The key to controlling your fertility is to understand when ovulation occurs. Whether you desire to achieve pregnancy, natural family planning techniques can help accurately identify your ovulation.
Natural Family Planning
Natural Family Planning (NFP) is a technique that utilizes natural indicators of fertility to identify ovulation. This approach is highly effective as it utilizes the Symptothermal (Sympto-Thermal) method. Personal information is recorded on a daily basis and charted. Natural indicators of ovulation such as basal body temperature, cervical mucus characteristics, and/or cervix position are used to gauge fertility. This information is typically combined into an ovulation chart to facilitate interpreting your fertility. Charts can be constructed manually from your personal records or automatically using charting tools and ovulation calendars like the Hormonal Forecaster.
Basal Body Temperatures
Basal body temperature is one of the most common indicators of ovulation used. It is particularly useful in identifying ovulation after it has occurred.
Once temperatures have been recorded, the values can be graphed on an ovulation chart. When ovulation occurs, a woman will experience a sustained temperature shift. It is this temperature shift that is used to pinpoint ovulation. A biphasic chart can be characterized by this upward temperature shift and accurately identify the cycle day upon which ovulation occurs.
Basal body temperature readings need to be taken carefully to ensure accuracy. It is recommended to take readings immediately after waking in the morning. This maintains consistency in the day to day temperatures by avoiding other influential variables encountered later in the day. Potential inaccuracies in the readings should be noted on your ovulation chart for later interpretation. These can be caused by later than usual waking, illness, prior alcohol consumption, or stress.
Cervical mucus is another indicator of fertility. It is a particularly useful indicator for women trying to get pregnant since it reveals ovulation as it approaches. Information about the consistency and sensation of cervical mucus is recorded on a daily basis.
Highly fertile mucus is thin and stretchy and can be characterized by a wet or slippery sensation.
Cervical mucus records are typically included on your ovulation chart with your basal body temperatures. This makes it possible to use both indicators to determine ovulation and assess your fertility.
Women can also track the orientation of the cervix as part of natural family planning. Right before ovulation, the cervix will transition from a low to a high position. After ovulation it will return to its low state. Its position can also be helpful in tracking fertility, although it is frequently omitted in favor of tracking the other symptoms.

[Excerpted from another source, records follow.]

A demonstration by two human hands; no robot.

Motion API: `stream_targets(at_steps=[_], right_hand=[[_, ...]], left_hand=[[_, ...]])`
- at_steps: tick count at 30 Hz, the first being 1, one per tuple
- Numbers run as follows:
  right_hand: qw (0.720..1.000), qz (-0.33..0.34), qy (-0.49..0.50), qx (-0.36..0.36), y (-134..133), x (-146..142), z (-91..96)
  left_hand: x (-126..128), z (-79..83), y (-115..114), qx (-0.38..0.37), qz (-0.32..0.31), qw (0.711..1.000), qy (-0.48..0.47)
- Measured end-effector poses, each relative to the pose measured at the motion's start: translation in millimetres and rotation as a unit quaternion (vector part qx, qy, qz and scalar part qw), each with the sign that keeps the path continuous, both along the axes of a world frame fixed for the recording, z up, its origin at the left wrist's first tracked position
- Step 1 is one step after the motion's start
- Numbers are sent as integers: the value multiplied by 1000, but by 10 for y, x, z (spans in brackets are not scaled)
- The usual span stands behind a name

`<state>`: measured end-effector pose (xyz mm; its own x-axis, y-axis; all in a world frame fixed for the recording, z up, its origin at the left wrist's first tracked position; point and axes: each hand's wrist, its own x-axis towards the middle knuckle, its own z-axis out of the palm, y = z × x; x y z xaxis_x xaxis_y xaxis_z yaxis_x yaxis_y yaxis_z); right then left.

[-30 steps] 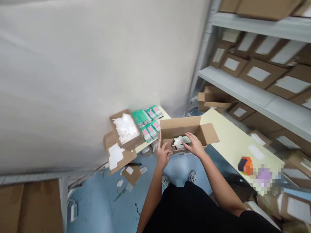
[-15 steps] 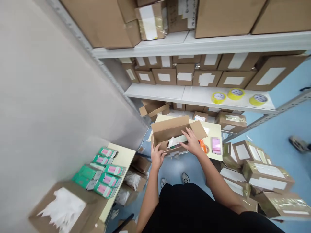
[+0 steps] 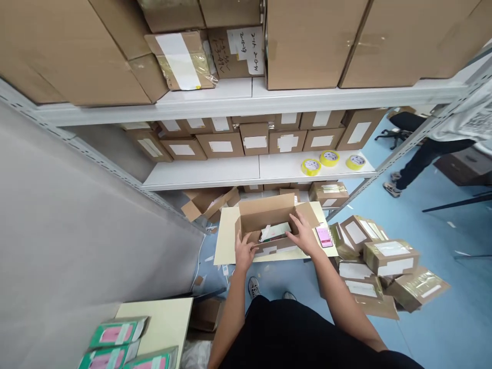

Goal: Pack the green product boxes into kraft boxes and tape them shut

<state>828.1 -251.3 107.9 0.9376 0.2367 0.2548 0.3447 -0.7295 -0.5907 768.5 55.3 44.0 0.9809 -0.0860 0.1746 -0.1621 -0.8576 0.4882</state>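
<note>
A long open cardboard box with raised flaps is at the cream table in front of me. Inside it lies a pale green and white packet, partly covered by the box's near wall. My left hand grips the near left corner, its fingers curled over the rim. At the right end, my right hand holds the wall beside the side flap, thumb apart from the fingers and close to the packet. A phone with a pink screen lies to the right of that hand.
Shelves ahead carry cardboard boxes and yellow tape rolls. Taped cartons are piled on the floor at right. Green and pink packs lie on a side table at lower left. Another person's legs show beyond the shelf post.
My view has turned to the right, bringing another person into sight. Both hands stay at the box. The orange object beside my right hand is no longer visible.
</note>
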Motion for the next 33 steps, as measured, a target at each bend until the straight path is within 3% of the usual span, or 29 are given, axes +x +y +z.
stream_targets(at_steps=[6, 11, 13, 15, 17, 19, 21, 24, 28, 30, 33], right_hand=[[999, -36, 18, -20, 457, 46, 40], [998, -54, 25, -34, 625, -16, 19], [996, -74, 21, -35, 602, -52, -1], [994, -105, 16, -36, 517, -90, -35], [989, -144, 13, -35, 380, -130, -82], [983, -182, 14, -32, 208, -171, -139], [977, -212, 21, -29, 23, -205, -197], [968, -250, 28, -21, -232, -226, -285], [960, -274, 48, 0, -458, -204, -437], [958, -275, 84, 13, -520, -192, -534], [946, -285, 150, 43, -560, -191, -669]], left_hand=[[491, -164, 427, -37, -46, 997, 52], [648, -213, 579, -50, -51, 996, 55], [632, -260, 668, -82, 13, 996, 38], [598, -313, 792, -133, 124, 983, 34], [568, -343, 926, -198, 215, 952, 87], [555, -329, 1026, -259, 236, 923, 159], [560, -274, 1056, -299, 212, 913, 181], [585, -181, 962, -299, 111, 936, 147], [579, -184, 769, -145, -89, 965, 200], [543, -240, 722, -66, -116, 964, 231], [479, -317, 718, -9, -109, 968, 227]])
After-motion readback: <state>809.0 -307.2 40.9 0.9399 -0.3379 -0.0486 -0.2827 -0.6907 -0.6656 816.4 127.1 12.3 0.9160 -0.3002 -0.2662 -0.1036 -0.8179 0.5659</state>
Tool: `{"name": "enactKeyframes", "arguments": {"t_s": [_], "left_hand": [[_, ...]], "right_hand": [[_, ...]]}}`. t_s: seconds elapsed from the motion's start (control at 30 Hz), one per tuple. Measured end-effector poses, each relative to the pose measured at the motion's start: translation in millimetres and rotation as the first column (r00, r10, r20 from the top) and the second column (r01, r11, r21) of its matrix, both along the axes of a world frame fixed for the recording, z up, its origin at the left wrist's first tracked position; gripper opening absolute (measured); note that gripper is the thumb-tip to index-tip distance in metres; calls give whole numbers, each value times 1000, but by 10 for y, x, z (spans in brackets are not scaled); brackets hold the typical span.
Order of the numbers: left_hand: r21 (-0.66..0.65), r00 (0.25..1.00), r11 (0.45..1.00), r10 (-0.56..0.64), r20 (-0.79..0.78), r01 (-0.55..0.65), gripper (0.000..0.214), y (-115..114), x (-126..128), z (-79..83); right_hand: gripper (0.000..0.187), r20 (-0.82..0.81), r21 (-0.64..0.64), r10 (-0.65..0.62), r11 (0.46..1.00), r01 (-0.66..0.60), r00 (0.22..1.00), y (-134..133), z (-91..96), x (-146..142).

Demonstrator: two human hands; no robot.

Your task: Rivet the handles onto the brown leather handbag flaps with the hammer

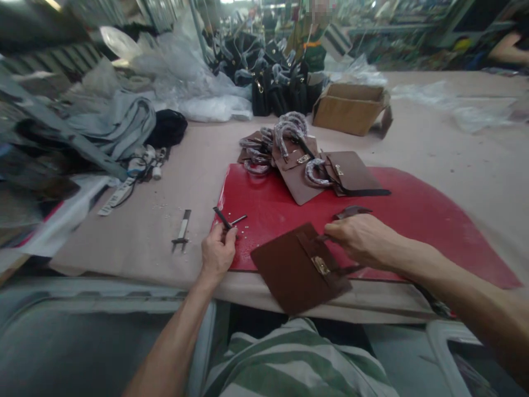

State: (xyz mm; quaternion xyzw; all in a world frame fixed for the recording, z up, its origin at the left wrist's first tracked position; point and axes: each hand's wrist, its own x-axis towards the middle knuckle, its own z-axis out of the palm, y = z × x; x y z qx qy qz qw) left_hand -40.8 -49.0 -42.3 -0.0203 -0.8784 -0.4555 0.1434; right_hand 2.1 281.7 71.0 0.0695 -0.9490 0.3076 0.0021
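In my right hand (357, 237) is a brown handbag (285, 264), gripped by its handle. Its body hangs tilted over the table's front edge, with a gold-coloured clasp (320, 265) facing up. My left hand (219, 251) is closed around a dark, thin tool (223, 219) with a crossing bar, at the left edge of a red mat (413, 220); its exact kind is not clear. To the left lies a second slim tool (182, 231) with a pale middle and a dark crosspiece. Tiny pale bits are scattered around both tools.
Several brown handbags (297, 171) with wrapped handles lie at the mat's back. Behind them stand a cardboard box (349, 107) and many black bags (281, 88). Clear plastic wrapping (206, 94), grey cloth (119, 124) and a power strip (117, 197) occupy the left. Other people are beyond.
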Motion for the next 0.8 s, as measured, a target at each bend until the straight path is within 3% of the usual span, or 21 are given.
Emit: {"name": "enactKeyframes", "arguments": {"t_s": [0.1,0.2,0.23,0.27,0.33,0.37,0.4,0.47,0.53,0.6,0.73,0.8], "left_hand": [[7,1000,1000,-9,-1,9,20,-4,4,-13],[-56,1000,998,9,-25,-10,22,4,16,8],[-84,999,996,16,-35,-19,22,7,20,20],[-106,999,994,21,-43,-25,22,10,24,31],[-121,999,992,31,-39,-36,22,14,31,47],[-118,999,992,35,-27,-38,22,16,34,52],[-112,999,993,37,-15,-39,23,18,37,54],[-95,999,995,37,3,-36,23,23,40,55],[-84,999,996,39,1,-38,23,32,41,61],[-85,999,995,46,-15,-47,21,45,41,72],[-83,999,996,40,-33,-43,20,68,38,87],[-80,998,996,46,-33,-48,20,73,37,82]], "right_hand": [[11,159,-93,-115,987,130,981,223,64,361],[21,219,-264,-278,906,331,935,83,-202,782],[32,340,-473,-355,736,485,871,-38,-339,908],[42,452,-606,-398,520,602,798,-182,-480,1019],[47,578,-703,-415,184,687,703,-486,-723,1197],[45,629,-713,-391,57,699,673,-623,-811,1266],[43,663,-712,-363,-35,701,655,-737,-873,1326],[42,699,-709,-298,-162,687,651,-882,-934,1420],[41,697,-717,-229,-229,658,680,-915,-950,1478],[38,698,-706,-102,-264,657,708,-871,-959,1495],[34,672,-658,259,-222,720,694,-736,-1004,1407],[32,644,-672,324,-191,715,693,-719,-1038,1336]]}}
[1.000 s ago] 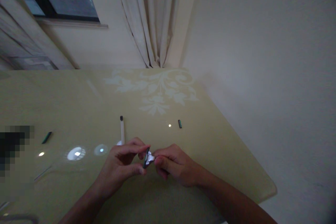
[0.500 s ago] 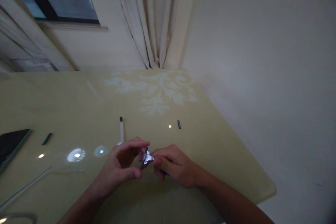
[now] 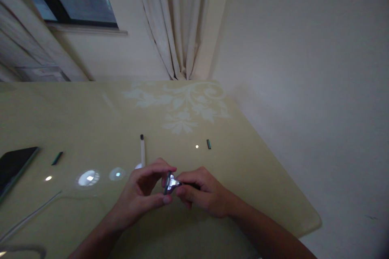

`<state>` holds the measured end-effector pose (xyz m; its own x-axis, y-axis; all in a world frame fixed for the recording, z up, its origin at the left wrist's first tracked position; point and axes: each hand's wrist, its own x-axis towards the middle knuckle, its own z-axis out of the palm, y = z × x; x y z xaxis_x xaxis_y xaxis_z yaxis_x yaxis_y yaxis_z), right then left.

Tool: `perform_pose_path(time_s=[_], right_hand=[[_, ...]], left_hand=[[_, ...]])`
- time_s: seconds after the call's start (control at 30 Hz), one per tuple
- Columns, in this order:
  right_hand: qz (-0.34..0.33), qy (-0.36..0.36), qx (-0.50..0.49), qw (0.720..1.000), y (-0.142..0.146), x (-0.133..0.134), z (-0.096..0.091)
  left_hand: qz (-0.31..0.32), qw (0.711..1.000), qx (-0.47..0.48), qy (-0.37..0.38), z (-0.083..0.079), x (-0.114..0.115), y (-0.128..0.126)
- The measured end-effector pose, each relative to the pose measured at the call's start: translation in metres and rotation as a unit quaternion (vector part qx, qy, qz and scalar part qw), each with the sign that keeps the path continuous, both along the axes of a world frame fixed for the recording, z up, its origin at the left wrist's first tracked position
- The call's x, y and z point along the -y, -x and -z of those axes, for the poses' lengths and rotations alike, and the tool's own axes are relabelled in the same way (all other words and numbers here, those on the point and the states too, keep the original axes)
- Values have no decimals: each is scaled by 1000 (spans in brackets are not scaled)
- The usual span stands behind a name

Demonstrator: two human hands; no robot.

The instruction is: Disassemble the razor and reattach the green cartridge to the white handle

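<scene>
Both hands meet low over the near part of a yellow table point(image 3: 91, 121). Between them is a small shiny metal razor head point(image 3: 170, 183) with a dark cartridge edge. My left hand point(image 3: 142, 193) pinches its dark edge with thumb and forefinger. My right hand point(image 3: 203, 194) is closed round the metal part and a dark handle end that shows behind its fingers. A white stick with a dark tip point(image 3: 142, 150) lies just beyond my left hand.
A small dark cartridge point(image 3: 208, 144) lies to the right of centre, another dark piece point(image 3: 57, 158) at the left. A dark phone point(image 3: 13, 166) rests at the left edge. A thin clear rod point(image 3: 30, 216) lies near left. Curtain point(image 3: 179, 20) and wall stand behind; the table's edge runs diagonally at right.
The hands and the razor head stay nearly in place; the fingers shift slightly on it. The view has drifted a little, and the phone at the left shows more clearly.
</scene>
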<state>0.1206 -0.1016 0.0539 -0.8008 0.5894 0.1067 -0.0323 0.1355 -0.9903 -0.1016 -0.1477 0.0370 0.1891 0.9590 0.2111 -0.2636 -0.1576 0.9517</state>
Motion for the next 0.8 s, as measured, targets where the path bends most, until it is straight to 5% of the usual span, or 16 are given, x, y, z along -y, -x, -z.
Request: perform_pose_path(time_s=[0.47, 0.63, 0.8], right_hand=[[38, -48, -5, 998, 5, 4, -1], [77, -114, 17, 990, 7, 5, 3], [100, -127, 10, 987, 7, 7, 1]], left_hand=[[-41, 999, -21, 4, 4, 3, -2], [-77, 995, -70, -5, 8, 2, -1], [-46, 995, -85, 6, 10, 3, 2]])
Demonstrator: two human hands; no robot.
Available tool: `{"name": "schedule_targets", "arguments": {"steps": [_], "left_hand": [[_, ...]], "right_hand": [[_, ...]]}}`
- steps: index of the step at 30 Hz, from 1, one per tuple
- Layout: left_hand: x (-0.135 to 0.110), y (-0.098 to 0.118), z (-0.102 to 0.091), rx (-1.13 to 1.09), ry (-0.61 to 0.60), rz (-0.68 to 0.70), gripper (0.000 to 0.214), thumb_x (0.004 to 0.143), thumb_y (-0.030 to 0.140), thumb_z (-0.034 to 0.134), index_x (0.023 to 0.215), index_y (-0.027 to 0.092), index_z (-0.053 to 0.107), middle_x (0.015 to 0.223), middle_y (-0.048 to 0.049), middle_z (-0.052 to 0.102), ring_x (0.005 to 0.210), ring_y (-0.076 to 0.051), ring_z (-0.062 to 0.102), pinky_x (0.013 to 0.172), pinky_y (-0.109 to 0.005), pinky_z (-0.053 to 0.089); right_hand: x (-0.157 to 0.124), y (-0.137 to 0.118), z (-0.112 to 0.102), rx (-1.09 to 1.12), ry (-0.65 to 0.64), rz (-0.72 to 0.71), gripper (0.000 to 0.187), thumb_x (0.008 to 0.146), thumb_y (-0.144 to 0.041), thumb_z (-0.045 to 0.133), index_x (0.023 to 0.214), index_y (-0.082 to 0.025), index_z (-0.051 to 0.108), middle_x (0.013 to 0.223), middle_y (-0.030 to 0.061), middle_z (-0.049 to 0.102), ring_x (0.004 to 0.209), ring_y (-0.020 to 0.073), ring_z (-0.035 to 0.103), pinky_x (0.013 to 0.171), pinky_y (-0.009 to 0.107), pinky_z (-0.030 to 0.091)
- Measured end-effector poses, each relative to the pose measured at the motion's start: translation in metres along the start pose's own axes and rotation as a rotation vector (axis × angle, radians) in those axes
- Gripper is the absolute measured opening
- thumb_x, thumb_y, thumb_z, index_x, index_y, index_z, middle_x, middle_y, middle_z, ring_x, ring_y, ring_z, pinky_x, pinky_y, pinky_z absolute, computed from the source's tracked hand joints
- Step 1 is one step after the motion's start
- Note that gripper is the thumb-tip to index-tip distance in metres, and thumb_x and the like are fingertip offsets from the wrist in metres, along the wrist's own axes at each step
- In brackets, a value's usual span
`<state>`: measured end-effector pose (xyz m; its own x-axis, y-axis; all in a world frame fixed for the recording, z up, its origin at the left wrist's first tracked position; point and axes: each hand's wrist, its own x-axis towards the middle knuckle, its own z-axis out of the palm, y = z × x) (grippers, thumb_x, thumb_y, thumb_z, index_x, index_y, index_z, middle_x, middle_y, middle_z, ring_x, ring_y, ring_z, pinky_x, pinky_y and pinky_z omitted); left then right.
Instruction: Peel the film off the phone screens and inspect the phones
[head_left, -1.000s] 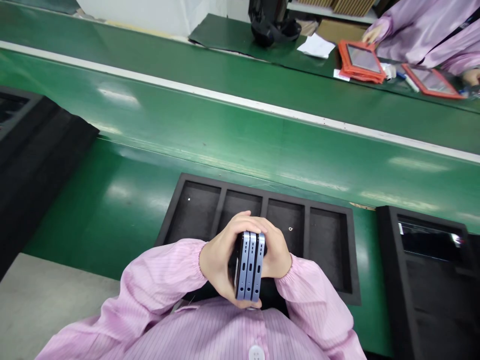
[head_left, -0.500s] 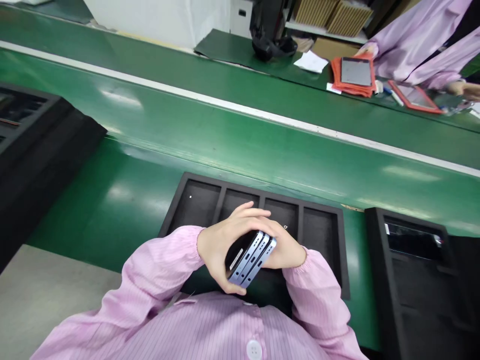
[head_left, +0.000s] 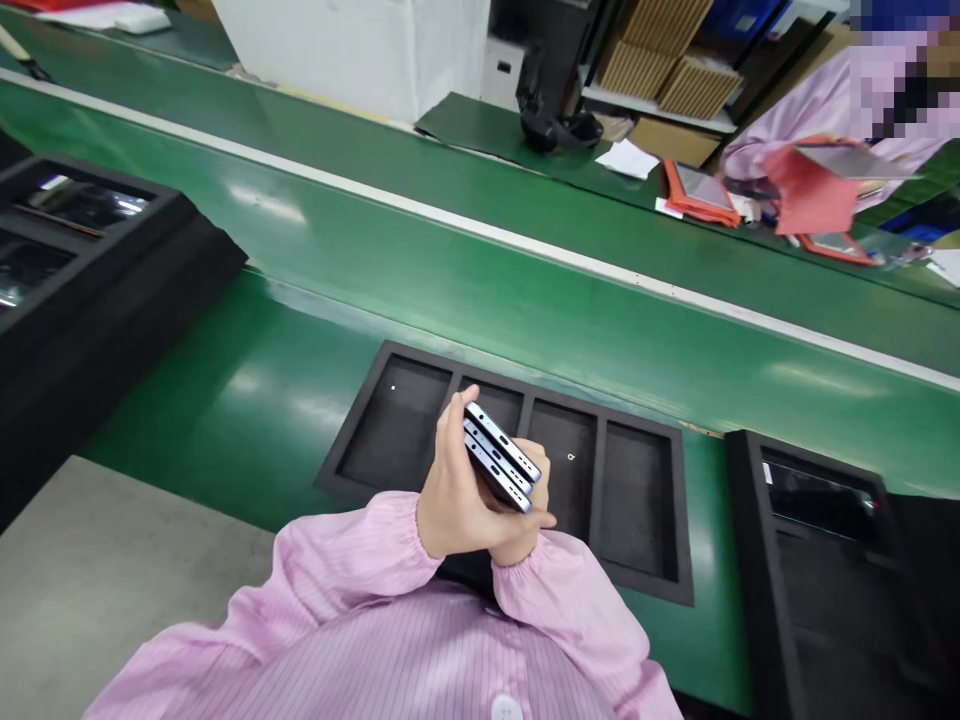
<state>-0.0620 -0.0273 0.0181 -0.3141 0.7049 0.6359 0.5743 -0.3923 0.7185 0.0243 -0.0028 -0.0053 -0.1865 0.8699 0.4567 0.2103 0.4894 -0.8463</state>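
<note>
Three smartphones [head_left: 501,462], stacked face to face with their bluish-silver edges toward me, are held above the black foam tray [head_left: 682,520]. My left hand [head_left: 454,505] is closed round the stack from the left, its fingers up along the far edge. On the other side my right hand [head_left: 534,478] also grips the stack, with several of its fingers hidden behind the phones. Beneath my hands, the tray's visible compartments hold no phones; small white marks show in two of them.
At right stands a black foam tray [head_left: 757,560] with a phone [head_left: 821,497] in its top slot. Stacked black trays [head_left: 150,260] with glossy phones rise at left. Across the green bench [head_left: 450,270], a co-worker in pink handles red-orange sleeves [head_left: 817,190].
The phone stack has turned in my hands and tilts the other way, a little higher up. My right hand has shifted left. The co-worker has lifted a red-orange sleeve.
</note>
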Motion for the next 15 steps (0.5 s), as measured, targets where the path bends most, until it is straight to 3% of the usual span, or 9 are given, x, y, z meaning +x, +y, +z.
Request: {"name": "schedule_targets", "arguments": {"steps": [3,6,8,12,15], "left_hand": [[0.001,0.000,0.002,-0.059,0.046,-0.024,0.126,0.062,0.045,0.083,0.152,0.015,0.002,0.135,-0.0228,0.041,0.126,-0.034,0.047,0.099,-0.050,0.046],[0.005,-0.011,-0.003,-0.223,0.036,-0.004,0.122,0.061,0.041,0.084,0.152,0.018,0.006,0.127,-0.0182,0.047,0.112,-0.029,0.056,0.090,-0.043,0.052],[0.011,-0.021,-0.006,-0.418,-0.041,0.106,0.121,0.059,0.045,0.083,0.152,0.022,0.009,0.123,-0.0155,0.051,0.104,-0.026,0.060,0.085,-0.041,0.054],[0.022,-0.034,-0.010,-0.624,-0.289,0.396,0.122,0.055,0.046,0.083,0.153,0.024,0.011,0.118,-0.0141,0.058,0.108,-0.031,0.062,0.096,-0.050,0.051],[0.025,-0.035,-0.007,-0.605,-0.302,0.445,0.124,0.054,0.048,0.081,0.153,0.021,0.011,0.120,-0.0154,0.060,0.116,-0.035,0.059,0.111,-0.059,0.035]], "right_hand": [[-0.002,0.001,-0.006,-0.002,-0.014,-0.100,0.020,0.090,-0.031,0.057,0.107,-0.024,0.049,0.103,0.0062,0.056,0.091,0.0208,0.060,0.075,0.038,0.054],[0.005,-0.002,-0.023,-0.013,-0.224,-0.162,0.036,0.082,-0.031,0.062,0.113,-0.023,0.047,0.110,0.0091,0.054,0.099,0.0249,0.059,0.080,0.042,0.054],[0.012,-0.005,-0.035,0.017,-0.347,-0.194,0.048,0.079,-0.038,0.065,0.119,-0.022,0.045,0.119,0.0125,0.051,0.111,0.0294,0.055,0.087,0.047,0.053],[0.028,-0.014,-0.052,0.007,-0.600,-0.217,0.084,0.078,-0.046,0.070,0.143,-0.017,0.026,0.143,0.0207,0.033,0.135,0.0359,0.037,0.103,0.052,0.046],[0.037,-0.016,-0.053,-0.011,-0.676,-0.233,0.082,0.081,-0.039,0.069,0.146,-0.017,0.024,0.140,0.0198,0.039,0.131,0.0347,0.043,0.102,0.050,0.049]]}}
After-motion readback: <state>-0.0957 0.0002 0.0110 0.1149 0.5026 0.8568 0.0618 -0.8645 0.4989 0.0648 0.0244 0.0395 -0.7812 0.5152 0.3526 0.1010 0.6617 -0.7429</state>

The symptothermal approach to natural family planning combines these indicators to identify ovulation. This is usually done in the form of an ovulation chart which summarizes your symptoms over one menstrual cycle. Temperature data is graphically plotted while cervical mucus and cervix position are indicated below. By looking at the ovulation chart, one can accurately gauge their fertility through interpretation of each of the symptoms tracked by natural family planning. Reading your chart takes practice, but it is a skill that can be easily acquired.
For women who are trying to get pregnant, other indicators of fertility such as ovulation test results should also be incorporated into their charts. These tests detect a surge in a woman’s luteinizing hormone (LH) which coincides with the release of an ovum into the fallopian tube. Fertility is typically highest in the three days following a positive ovulation test. A woman’s optimum fertility usually falls within the following 12-48 hours. The idea behind charting is to include as many indicators of fertility as possible to assist in determining when ovulation occurs. For this reason, it is also important to include ovulation test results on your chart.
The Calendar Method
The calendar method (rhythm method) is a less sophisticated estimate of fertility. It estimates ovulation on the premise that all women ovulate 14 days prior to the start of their next menstrual period. This is not always the case for everyone though. For this reason, the symptothermal approach to fertility tracking advocated by natural family planning is preferred. Still, the calendar method has its merits. Most noticeably, it does not require as much daily recording. For some women, this advantage is worth the decreased effectiveness.
The Hormonal Forecaster includes all of the tools necessary to help you calculate ovulation so that you can gauge your fertility. This includes all techniques discussed on this page. It can even try to help overcome the main shortcoming of the calendar method if temporarily used in conjunction with natural family planning techniques. When other indicators of fertility such as basal body temperatures and cervical mucus observations are used to estimate ovulation across many cycles, a more appropriate luteal phase length can be selected. This custom value can be used in place of the default 14 days although its precision will still depend upon the regularity of your cycle. While it cannot produce results as precise as the symptothermal approach to natural family planning, the calendar method can be appropriate for those with flexible fertility needs.